Exercise requirements.
Retype the data below, every word of it, exactly.

Task material.
=====

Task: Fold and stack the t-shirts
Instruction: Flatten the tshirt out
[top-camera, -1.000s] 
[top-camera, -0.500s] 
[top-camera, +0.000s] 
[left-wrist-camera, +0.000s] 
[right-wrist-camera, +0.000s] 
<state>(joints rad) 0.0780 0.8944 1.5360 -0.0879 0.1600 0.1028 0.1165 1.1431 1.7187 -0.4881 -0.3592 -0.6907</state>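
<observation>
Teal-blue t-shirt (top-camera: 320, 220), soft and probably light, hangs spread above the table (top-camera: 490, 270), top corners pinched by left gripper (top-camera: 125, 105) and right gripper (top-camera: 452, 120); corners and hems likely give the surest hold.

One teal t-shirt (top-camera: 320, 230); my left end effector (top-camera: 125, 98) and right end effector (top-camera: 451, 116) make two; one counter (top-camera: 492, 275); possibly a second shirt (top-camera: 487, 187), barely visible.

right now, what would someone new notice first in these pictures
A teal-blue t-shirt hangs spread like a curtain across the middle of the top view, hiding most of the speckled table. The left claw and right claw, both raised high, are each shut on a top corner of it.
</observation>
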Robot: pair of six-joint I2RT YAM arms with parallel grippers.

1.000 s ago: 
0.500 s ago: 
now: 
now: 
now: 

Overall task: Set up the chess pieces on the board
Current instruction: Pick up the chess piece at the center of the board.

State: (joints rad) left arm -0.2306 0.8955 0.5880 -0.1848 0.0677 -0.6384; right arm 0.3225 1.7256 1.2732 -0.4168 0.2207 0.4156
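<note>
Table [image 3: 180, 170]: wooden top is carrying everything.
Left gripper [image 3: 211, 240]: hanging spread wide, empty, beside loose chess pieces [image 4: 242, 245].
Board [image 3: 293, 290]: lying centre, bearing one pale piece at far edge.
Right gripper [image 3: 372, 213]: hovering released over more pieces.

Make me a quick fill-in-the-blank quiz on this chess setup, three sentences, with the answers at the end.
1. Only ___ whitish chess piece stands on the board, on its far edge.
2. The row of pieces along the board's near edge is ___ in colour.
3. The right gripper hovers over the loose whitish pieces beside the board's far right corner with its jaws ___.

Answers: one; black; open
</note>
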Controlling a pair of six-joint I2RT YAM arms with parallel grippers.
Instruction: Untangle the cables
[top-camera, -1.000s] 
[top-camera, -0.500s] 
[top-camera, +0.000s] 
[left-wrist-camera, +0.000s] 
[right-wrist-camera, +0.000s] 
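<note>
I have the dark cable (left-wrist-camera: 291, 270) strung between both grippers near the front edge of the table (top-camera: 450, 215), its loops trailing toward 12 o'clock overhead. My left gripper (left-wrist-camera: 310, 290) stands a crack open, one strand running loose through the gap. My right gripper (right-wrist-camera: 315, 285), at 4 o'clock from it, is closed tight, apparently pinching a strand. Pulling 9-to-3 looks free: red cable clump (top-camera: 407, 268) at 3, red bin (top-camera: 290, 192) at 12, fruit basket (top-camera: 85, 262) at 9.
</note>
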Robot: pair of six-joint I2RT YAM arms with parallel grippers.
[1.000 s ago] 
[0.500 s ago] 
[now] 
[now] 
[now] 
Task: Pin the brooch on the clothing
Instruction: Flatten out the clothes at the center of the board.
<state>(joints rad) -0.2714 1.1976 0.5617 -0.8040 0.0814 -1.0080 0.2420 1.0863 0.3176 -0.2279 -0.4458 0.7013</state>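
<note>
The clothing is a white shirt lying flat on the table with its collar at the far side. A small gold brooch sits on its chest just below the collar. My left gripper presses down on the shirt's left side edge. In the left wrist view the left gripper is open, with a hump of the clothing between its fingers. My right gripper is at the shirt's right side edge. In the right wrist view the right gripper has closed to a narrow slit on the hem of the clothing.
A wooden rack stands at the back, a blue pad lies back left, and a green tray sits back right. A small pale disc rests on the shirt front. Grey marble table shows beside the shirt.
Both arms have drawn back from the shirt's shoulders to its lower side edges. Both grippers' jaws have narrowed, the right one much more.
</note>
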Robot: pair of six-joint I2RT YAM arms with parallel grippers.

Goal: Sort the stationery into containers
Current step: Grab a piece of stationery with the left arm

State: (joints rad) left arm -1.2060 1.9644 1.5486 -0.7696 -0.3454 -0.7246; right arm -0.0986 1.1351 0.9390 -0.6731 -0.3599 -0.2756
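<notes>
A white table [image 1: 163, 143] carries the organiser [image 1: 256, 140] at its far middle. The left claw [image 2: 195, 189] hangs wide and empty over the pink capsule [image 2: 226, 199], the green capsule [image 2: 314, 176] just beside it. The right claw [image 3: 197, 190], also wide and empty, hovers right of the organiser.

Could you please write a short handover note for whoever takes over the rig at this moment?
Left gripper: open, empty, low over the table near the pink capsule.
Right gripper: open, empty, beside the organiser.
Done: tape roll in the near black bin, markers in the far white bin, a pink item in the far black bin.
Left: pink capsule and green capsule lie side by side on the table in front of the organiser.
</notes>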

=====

Solution to the exercise.
Task: Fold and stack the t-shirts
Instruction: Flatten the tshirt out
[top-camera, -1.000s] 
[top-camera, -0.500s] 
[top-camera, +0.000s] 
[left-wrist-camera, +0.000s] 
[right-wrist-camera, +0.000s] 
<state>(joints rad) 0.0780 0.8944 1.5360 -0.0879 0.1600 0.1028 0.1165 1.1431 1.7187 -0.4881 -0.3592 -0.6907</state>
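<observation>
Teal-blue t-shirt (top-camera: 320, 220), soft and probably light, hangs spread above the table (top-camera: 490, 270), top corners pinched by left gripper (top-camera: 125, 105) and right gripper (top-camera: 452, 120); corners and hems likely give the surest hold.

One teal t-shirt (top-camera: 320, 230); my left end effector (top-camera: 125, 98) and right end effector (top-camera: 451, 116) make two; one counter (top-camera: 492, 275); possibly a second shirt (top-camera: 487, 187), barely visible.

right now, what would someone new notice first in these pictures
A teal-blue t-shirt hangs spread like a curtain across the middle of the top view, hiding most of the speckled table. The left claw and right claw, both raised high, are each shut on a top corner of it.
</observation>
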Robot: pair of six-joint I2RT YAM arms with parallel grippers.

1.000 s ago: 
0.500 s ago: 
now: 
now: 
now: 

Overall task: Set up the chess pieces on the board
Current instruction: Pick up the chess piece at the center of the board.

State: (joints rad) left arm -0.2306 0.8955 0.5880 -0.1848 0.0677 -0.6384; right arm 0.3225 1.7256 1.2732 -0.4168 0.2207 0.4156
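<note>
Table [image 3: 180, 170]: wooden top is carrying everything.
Left gripper [image 3: 211, 240]: hanging spread wide, empty, beside loose chess pieces [image 4: 242, 245].
Board [image 3: 293, 290]: lying centre, bearing one pale piece at far edge.
Right gripper [image 3: 372, 213]: hovering released over more pieces.

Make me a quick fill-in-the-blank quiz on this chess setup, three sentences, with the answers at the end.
1. Only ___ whitish chess piece stands on the board, on its far edge.
2. The row of pieces along the board's near edge is ___ in colour.
3. The right gripper hovers over the loose whitish pieces beside the board's far right corner with its jaws ___.

Answers: one; black; open
</note>
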Controlling a pair of six-joint I2RT YAM arms with parallel grippers.
Instruction: Untangle the cables
[top-camera, -1.000s] 
[top-camera, -0.500s] 
[top-camera, +0.000s] 
[left-wrist-camera, +0.000s] 
[right-wrist-camera, +0.000s] 
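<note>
I have the dark cable (left-wrist-camera: 291, 270) strung between both grippers near the front edge of the table (top-camera: 450, 215), its loops trailing toward 12 o'clock overhead. My left gripper (left-wrist-camera: 310, 290) stands a crack open, one strand running loose through the gap. My right gripper (right-wrist-camera: 315, 285), at 4 o'clock from it, is closed tight, apparently pinching a strand. Pulling 9-to-3 looks free: red cable clump (top-camera: 407, 268) at 3, red bin (top-camera: 290, 192) at 12, fruit basket (top-camera: 85, 262) at 9.
</note>
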Robot: pair of six-joint I2RT YAM arms with parallel grippers.
[1.000 s ago] 
[0.500 s ago] 
[now] 
[now] 
[now] 
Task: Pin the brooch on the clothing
Instruction: Flatten out the clothes at the center of the board.
<state>(joints rad) -0.2714 1.1976 0.5617 -0.8040 0.0814 -1.0080 0.2420 1.0863 0.3176 -0.2279 -0.4458 0.7013</state>
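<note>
The clothing is a white shirt lying flat on the table with its collar at the far side. A small gold brooch sits on its chest just below the collar. My left gripper presses down on the shirt's left side edge. In the left wrist view the left gripper is open, with a hump of the clothing between its fingers. My right gripper is at the shirt's right side edge. In the right wrist view the right gripper has closed to a narrow slit on the hem of the clothing.
A wooden rack stands at the back, a blue pad lies back left, and a green tray sits back right. A small pale disc rests on the shirt front. Grey marble table shows beside the shirt.
Both arms have drawn back from the shirt's shoulders to its lower side edges. Both grippers' jaws have narrowed, the right one much more.
</note>
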Robot: pair of six-joint I2RT YAM arms with parallel grippers.

Goal: Sort the stationery into containers
Current step: Grab a piece of stationery with the left arm

State: (joints rad) left arm -1.2060 1.9644 1.5486 -0.7696 -0.3454 -0.7246; right arm -0.0986 1.1351 0.9390 -0.6731 -0.3599 -0.2756
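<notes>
A white table [image 1: 163, 143] carries the organiser [image 1: 256, 140] at its far middle. The left claw [image 2: 195, 189] hangs wide and empty over the pink capsule [image 2: 226, 199], the green capsule [image 2: 314, 176] just beside it. The right claw [image 3: 197, 190], also wide and empty, hovers right of the organiser.

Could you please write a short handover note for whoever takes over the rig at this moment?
Left gripper: open, empty, low over the table near the pink capsule.
Right gripper: open, empty, beside the organiser.
Done: tape roll in the near black bin, markers in the far white bin, a pink item in the far black bin.
Left: pink capsule and green capsule lie side by side on the table in front of the organiser.
</notes>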

No further answer is expected.